You probably know by now that for online security and safety you need to check and make sure that there is a padlock at the left of the website address and that the address that you typed has an extra “S” in it.
Here’s a simple explanation why.
HTTP stands for Hypertext Transfer Protocol that extra “s” means Secure and spells a lot of difference for users of a website. First, it validates the authenticity of the website, and second, it assures users of the privacy and integrity of data being exchanged. That “s” assures that any data that you submit and receive to that website is safe and only you and that website could understand the data shared.
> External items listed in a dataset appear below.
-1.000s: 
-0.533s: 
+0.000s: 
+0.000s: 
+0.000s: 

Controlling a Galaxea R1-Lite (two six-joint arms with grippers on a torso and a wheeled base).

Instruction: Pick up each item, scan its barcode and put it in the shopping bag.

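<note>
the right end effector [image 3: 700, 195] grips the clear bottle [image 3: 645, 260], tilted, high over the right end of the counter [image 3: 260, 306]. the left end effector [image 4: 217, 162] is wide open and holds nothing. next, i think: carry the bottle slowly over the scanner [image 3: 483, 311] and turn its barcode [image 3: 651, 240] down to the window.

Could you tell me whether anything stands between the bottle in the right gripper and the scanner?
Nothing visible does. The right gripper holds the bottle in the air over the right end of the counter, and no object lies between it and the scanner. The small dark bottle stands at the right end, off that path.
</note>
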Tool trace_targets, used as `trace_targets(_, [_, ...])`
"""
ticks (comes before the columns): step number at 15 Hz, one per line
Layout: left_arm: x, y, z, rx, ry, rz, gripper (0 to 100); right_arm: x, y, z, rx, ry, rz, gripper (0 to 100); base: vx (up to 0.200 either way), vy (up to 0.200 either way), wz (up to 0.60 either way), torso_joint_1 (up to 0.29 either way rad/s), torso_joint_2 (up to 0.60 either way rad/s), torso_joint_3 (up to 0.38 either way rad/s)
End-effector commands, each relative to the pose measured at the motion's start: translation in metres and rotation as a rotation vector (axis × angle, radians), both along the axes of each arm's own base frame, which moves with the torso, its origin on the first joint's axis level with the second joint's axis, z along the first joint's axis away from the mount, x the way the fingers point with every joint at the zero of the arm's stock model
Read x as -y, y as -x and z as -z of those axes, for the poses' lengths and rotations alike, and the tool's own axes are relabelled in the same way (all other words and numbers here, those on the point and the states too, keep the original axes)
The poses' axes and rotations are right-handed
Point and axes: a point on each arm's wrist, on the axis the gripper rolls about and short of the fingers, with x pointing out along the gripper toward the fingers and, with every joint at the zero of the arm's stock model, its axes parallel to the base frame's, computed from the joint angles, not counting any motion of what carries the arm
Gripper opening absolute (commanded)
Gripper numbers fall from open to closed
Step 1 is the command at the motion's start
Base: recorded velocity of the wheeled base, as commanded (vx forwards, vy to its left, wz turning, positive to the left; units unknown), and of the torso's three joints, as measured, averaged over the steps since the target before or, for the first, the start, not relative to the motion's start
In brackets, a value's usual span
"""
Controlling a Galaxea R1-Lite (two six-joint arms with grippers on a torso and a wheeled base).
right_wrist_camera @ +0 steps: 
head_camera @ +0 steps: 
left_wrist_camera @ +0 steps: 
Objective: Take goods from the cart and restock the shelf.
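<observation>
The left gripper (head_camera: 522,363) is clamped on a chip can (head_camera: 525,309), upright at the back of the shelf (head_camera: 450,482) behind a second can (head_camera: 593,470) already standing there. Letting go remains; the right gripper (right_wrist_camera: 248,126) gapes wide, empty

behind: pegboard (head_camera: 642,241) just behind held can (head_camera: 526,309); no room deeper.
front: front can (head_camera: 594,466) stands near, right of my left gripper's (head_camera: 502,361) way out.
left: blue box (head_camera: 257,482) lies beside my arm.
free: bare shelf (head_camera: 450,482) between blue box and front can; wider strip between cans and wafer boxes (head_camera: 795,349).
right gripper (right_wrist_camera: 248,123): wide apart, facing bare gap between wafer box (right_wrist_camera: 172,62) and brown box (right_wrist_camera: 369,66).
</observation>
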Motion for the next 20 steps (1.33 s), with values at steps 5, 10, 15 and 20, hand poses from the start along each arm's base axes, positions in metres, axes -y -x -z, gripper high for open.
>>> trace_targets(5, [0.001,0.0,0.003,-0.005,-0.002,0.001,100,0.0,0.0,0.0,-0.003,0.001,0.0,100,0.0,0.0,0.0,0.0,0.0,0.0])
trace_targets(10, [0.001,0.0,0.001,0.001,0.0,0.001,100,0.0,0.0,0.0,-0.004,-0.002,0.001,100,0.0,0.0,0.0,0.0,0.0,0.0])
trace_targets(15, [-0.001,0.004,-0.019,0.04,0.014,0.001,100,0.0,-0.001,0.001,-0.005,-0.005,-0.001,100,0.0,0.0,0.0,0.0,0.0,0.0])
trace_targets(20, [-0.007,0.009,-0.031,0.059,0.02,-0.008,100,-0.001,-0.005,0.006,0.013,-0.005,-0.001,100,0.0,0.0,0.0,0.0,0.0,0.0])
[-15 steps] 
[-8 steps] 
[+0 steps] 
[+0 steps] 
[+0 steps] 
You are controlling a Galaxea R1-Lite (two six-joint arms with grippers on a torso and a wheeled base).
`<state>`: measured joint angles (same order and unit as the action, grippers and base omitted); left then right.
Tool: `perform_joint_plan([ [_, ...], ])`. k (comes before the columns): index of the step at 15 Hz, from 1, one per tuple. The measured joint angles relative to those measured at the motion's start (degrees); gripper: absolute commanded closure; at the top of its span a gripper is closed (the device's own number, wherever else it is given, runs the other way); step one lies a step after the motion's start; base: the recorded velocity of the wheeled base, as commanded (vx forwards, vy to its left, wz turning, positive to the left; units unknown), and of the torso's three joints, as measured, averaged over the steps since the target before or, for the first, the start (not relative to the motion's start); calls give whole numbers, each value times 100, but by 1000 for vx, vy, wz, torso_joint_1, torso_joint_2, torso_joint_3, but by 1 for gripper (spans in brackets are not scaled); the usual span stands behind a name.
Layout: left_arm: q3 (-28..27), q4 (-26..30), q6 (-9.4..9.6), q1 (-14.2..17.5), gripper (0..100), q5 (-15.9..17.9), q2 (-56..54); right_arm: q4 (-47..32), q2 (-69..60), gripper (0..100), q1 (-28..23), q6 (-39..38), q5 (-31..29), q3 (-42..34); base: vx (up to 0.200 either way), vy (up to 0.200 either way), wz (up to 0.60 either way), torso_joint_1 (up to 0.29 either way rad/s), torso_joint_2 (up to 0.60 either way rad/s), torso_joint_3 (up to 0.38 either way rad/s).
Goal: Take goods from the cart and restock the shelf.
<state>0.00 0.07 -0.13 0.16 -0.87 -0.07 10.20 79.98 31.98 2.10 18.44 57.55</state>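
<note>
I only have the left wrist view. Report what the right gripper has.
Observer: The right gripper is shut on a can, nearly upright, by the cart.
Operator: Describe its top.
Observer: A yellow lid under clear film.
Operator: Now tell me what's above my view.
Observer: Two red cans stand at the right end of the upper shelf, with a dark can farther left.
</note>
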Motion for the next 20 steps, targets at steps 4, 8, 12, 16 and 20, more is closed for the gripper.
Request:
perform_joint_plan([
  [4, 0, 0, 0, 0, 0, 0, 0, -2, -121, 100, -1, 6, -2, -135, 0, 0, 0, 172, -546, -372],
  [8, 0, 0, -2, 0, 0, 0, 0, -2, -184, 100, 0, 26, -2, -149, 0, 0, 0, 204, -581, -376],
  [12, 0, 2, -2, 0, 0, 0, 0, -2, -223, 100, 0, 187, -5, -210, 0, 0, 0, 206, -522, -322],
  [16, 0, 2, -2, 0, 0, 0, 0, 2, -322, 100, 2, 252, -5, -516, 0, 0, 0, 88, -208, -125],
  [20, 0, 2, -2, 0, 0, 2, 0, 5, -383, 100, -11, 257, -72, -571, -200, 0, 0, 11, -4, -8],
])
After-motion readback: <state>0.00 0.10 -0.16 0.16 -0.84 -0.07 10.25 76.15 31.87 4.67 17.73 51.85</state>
The technology behind this is called SSL or Secure Sockets Layer a standard security technology that safeguards data that is being sent between two systems. It is an implemented set of internet rules (protocol) where data is transferred over a secure connection. This technology prevents criminals from reading and modifying any information shared between the user and the site being accessed. Data shared may include personal details, credit card numbers, and other sensitive information. That padlock that you see or that s in https assures you that hackers would not be able to read the data transferred between you and the site you are accessing.
That feeling of being secure when you see that padlock or knowing that the site you’re going to is safe creates a sense of trust with that site where you feel confident to use the services of the site.
On June 29, 2020, AJ Dumanhug, co-founder of Secuna a PH based cybersecurity company observed that the SSL certificate of www.gov.ph the National Government Portal (NGP) of the Philippines has expired. This posts a lot of danger not only to the government portal but also to the users as it contains government data, information, and services Filipinos could access.
According to the about page of www.gov.ph the “NGP’s design allows Government-to-Government (G2G), Government-to-Citizen (G2C), Government-to-Business (G2B) services in one venue. As an added value, the NGP also helps unify the Philippine Government under a singular online identity.”
It has been four days now since the site’s SSL certificate has expired and as of this posting, you will still get notification from your browser that www.gov.ph is not secure. “Attackers might be trying to steal your information from www.gov.ph (for example, passwords, messages, or credit cards)” pops up when I accessed it using an Edge browser.
The government needs to enable a valid SSL certificate immediately. The SSL certificate has an expiration date to make sure that all information in the certificate is accurate, also it proves that gov.ph is the valid and authentic owner of the domain.
Site owners get notification ahead of the expiration date and even if someone is amiss of his duty to monitor site issues like this, it would just take a few minutes to renew SSL certificate like what happened to me once.
One thing is certain. This incident proves that no one in the government is monitoring this small yet vitally important piece of technology.